Designing a URL Shortening service like TinyURL

Why do we need URL shortening?

URL shortening is used to create shorter aliases for long URLs. We call these shortened aliases “short links.” Users are redirected to the original URL when they hit these short links. Short links save a lot of space when displayed, printed, messaged, or tweeted. Additionally, users are less likely to mistype shorter URLs.

For example, if we shorten this page through TinyURL:

https://www.tuturself.com/posts/view?menuId=3&postId=1329

We would get:

https://tinyurl.com/y4h3knv3

The shortened URL is nearly one-third the size of the actual URL. URL shortening is used for optimizing links across devices, tracking individual links to analyze audience and campaign performance, and hiding affiliated original URLs. If you haven’t used tinyurl.com before, please try creating a new shortened URL and spend some time going through the various options their service offers. This will help you a lot in understanding this chapter.

Following are the high-level requirements of the tiny URL system.

Functional Requirements:

  1. Given a URL, our service should generate a shorter and unique alias of it. This is called a short link. This link should be short enough to be easily copied and pasted into applications.
  2. When users access a short link, our service should redirect them to the original link.
  3. Links will expire after a standard default timespan. Users should be able to specify the expiration time.
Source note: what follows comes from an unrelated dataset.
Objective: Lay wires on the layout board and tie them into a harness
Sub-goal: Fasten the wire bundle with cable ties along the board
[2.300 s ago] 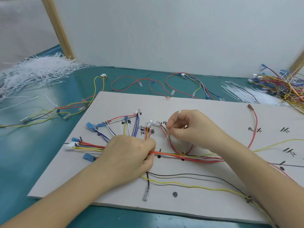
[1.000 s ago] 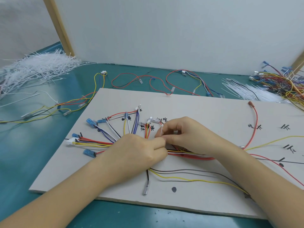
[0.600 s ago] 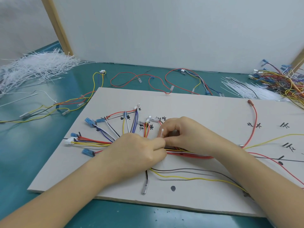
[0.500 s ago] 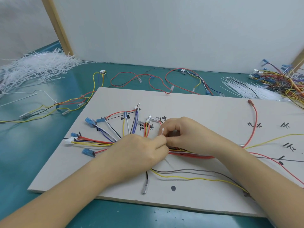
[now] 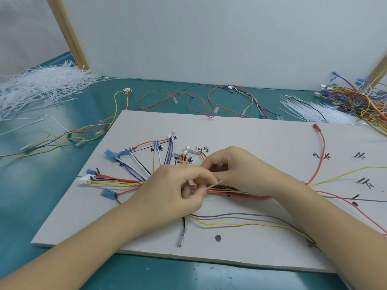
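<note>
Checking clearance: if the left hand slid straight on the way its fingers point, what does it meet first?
Most likely the right hand, directly ahead of the left hand over the bundled coloured wires; depth between them is unclear.

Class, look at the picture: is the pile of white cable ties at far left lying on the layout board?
No: the tie pile lies on the green table, apart from the board.
</note>
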Demonstrator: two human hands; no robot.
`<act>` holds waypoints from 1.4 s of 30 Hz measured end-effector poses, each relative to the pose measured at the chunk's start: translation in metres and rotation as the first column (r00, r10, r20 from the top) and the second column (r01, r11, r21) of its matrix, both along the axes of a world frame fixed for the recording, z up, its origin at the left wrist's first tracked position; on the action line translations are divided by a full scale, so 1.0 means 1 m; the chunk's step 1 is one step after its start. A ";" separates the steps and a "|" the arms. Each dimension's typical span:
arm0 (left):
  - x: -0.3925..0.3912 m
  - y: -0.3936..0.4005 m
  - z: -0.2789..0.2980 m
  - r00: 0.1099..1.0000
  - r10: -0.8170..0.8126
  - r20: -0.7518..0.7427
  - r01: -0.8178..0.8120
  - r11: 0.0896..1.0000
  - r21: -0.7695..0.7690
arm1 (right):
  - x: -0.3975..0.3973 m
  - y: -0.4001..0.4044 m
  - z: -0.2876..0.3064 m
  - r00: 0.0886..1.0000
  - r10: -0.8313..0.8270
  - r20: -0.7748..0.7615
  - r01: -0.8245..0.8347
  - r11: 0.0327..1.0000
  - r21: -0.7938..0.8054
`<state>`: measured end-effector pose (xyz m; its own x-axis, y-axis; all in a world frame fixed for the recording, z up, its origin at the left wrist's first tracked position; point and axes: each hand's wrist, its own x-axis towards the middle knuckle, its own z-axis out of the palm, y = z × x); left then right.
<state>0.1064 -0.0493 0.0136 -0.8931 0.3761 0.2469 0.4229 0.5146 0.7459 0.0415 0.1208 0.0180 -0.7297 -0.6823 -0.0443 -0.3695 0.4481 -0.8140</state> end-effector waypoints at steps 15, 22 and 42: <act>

Non-Functional Requirements:

  1. The system should be highly available. This is required because, if our service is down, all the URL redirections will start failing.
  2. URL redirection should happen in real-time with minimal latency.
  3. Shortened links should not be guessable (not predictable).

Extended Requirements:

  1. Analytics; e.g., how many times a redirection happened?
  2. Our service should also be accessible through REST APIs by other services.

 

System APIs

We can have REST APIs to expose the functionality of our service. The following could be the definitions of the APIs for creating and deleting URLs:

createURL(api_key, original_url, custom_alias=Optional, user_name=Optional, expire_date=Optional)

Parameters:

Parameter Type Description
api_key String   The API developer key of a registered account. This will be used to, among other things, throttle users based on their allocated quota
original_url String Original URL to be shortened
custom_alias String The optional custom key for the URL.
user_name String Optional user name to be used in encoding
expire_date String The optional expiration date for the shortened URL


Returns: (String)
A successful insertion returns the shortened URL; otherwise, it returns an error code.

deleteURL(api_dev_key, url_key)

Where “url_key” is a string representing the shortened URL to be retrieved. A successful deletion returns ‘URL Removed’.
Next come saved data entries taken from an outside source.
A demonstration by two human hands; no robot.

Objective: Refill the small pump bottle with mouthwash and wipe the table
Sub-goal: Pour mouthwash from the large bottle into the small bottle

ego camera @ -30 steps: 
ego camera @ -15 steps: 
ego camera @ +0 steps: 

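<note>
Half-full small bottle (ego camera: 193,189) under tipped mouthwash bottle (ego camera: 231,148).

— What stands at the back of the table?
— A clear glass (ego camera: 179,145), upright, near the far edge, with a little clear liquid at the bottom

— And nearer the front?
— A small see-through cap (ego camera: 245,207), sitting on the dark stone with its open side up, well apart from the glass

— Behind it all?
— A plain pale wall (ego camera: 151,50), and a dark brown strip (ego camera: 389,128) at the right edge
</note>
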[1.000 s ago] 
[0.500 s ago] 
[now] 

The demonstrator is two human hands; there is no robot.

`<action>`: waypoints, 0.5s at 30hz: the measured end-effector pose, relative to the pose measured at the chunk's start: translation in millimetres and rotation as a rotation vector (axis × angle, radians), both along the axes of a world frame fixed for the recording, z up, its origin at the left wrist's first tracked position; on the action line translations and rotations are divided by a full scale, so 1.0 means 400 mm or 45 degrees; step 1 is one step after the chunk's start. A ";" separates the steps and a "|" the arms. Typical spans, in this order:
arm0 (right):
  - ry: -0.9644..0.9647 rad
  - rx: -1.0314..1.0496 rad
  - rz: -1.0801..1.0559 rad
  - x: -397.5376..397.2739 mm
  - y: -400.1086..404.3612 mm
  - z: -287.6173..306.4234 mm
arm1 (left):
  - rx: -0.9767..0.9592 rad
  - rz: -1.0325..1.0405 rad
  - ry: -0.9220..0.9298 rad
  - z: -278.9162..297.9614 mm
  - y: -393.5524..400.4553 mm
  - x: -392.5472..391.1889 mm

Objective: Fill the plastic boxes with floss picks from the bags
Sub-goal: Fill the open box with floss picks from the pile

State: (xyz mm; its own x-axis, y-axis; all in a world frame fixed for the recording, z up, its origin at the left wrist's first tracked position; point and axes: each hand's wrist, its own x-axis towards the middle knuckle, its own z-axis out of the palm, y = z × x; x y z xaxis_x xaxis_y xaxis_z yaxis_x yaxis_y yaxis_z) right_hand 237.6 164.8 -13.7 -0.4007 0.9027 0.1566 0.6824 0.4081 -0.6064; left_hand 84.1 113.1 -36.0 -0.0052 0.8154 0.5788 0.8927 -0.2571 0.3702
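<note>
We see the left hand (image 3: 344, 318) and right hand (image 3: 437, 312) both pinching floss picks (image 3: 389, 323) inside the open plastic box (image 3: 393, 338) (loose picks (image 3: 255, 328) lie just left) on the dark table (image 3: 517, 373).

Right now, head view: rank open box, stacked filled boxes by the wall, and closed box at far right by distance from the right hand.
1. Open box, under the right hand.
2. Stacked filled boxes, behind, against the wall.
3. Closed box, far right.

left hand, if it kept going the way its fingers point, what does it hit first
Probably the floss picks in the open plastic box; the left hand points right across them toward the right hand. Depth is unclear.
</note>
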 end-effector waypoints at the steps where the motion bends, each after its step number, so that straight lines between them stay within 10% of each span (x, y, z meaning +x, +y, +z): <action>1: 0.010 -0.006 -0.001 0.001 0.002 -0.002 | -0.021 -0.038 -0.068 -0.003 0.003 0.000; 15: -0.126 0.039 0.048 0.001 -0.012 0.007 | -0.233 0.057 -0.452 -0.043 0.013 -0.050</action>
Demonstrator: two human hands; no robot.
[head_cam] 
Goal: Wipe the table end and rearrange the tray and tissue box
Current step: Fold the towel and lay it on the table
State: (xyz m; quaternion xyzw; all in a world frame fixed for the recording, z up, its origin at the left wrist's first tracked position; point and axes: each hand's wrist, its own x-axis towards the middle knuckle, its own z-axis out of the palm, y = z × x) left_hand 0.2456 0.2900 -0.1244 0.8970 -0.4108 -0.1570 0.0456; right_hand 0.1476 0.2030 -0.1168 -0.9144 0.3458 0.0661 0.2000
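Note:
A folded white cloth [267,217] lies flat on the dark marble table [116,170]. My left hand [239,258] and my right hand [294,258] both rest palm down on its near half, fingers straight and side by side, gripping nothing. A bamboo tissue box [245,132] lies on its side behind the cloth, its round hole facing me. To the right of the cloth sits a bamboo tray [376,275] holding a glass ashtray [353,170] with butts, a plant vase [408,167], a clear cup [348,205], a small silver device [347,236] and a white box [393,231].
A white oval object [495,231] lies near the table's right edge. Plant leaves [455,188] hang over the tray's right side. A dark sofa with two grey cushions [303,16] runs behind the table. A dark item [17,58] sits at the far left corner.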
How do we detect and prevent abuse? A malicious user can put us out of business by consuming all URL keys in the current design. To prevent abuse, we can limit users via their api_key. Each api_key can be limited to a certain number of URL creations and redirections per some time period (which may be set to a different duration per developer key). This can be done using Gateway applications like Netflix-Zuul or spring-cloud-gateway

 

Database Design

?      Defining the DB schema in the early stages of the interview would help to understand the data flow among various components and later would guide towards data partitioning.

A few observations about the nature of the data we will store:

  1. We need to store billions of records.
  2. Each object we store is small (less than 1K).
  3. There are no relationships between records—other than storing which user created a URL.
  4. Our service is read-heavy.

Database Schema:

We would need two tables: one for storing information about the URL mappings, and one for the user’s data who created the short link.

What kind of database should we use? Since we anticipate storing billions of rows, and we don’t need to use relationships between objects – a NoSQL key-value store like DynamoDBCassandra or Riak is a better choice. A NoSQL choice would also be easier to scale. Please see SQL vs NoSQL for more details.

 

Basic System Design and Algorithm

The problem we are solving here is, how to generate a short and unique key for a given URL. In the TinyURL example in Section 1, the shortened URL is “https://tinyurl.com/y4h3knv3. The last six characters of this URL is the short key we want to generate. We’ll explore two solutions here:

a. Encoding actual URL

We can compute a unique hash (e.g., MD5 or SHA256, etc.) of the given URL. The hash can then be encoded for display. This encoding could be base36 ([a-z ,0-9]) or base62 ([A-Z, a-z, 0-9]) and if we add ‘-’ and ‘.’ we can use base64 encoding. A reasonable question would be, what should be the length of the short key? 6, 8 or 10 characters.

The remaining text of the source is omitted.